What the task requires: A faithful copy of the data is what is wanted, minus any pictures.
___ Recorded information ___
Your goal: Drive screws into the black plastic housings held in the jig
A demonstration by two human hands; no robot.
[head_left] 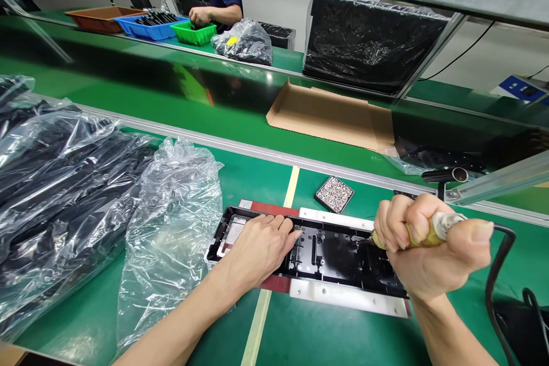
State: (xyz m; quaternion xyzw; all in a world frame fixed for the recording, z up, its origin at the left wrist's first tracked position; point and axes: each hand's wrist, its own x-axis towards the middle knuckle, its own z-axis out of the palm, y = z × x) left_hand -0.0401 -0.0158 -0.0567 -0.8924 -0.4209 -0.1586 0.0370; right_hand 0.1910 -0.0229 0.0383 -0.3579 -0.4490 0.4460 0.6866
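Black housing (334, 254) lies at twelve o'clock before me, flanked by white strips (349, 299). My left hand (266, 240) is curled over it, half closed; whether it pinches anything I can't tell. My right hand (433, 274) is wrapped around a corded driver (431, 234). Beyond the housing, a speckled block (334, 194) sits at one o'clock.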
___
The completed task:
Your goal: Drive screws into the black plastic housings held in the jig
A demonstration by two human hands; no robot.
[head_left] 
State: (xyz m; quaternion xyzw; all in a world frame fixed for the recording, z up, its origin at the left wrist's first tracked position; point and axes: each hand's wrist, its own x-axis towards the middle knuckle, its own z-axis out of the palm, y = z × x) left_hand -0.0401 -0.0158 -0.0567 -0.8924 -0.4209 -0.1586 0.0370; right_hand 0.1910 -0.0229 0.0383 -0.3579 -0.4490 0.4460 0.6866
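Black housing (334, 254) lies at twelve o'clock before me, flanked by white strips (349, 299). My left hand (266, 240) is curled over it, half closed; whether it pinches anything I can't tell. My right hand (433, 274) is wrapped around a corded driver (431, 234). Beyond the housing, a speckled block (334, 194) sits at one o'clock.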

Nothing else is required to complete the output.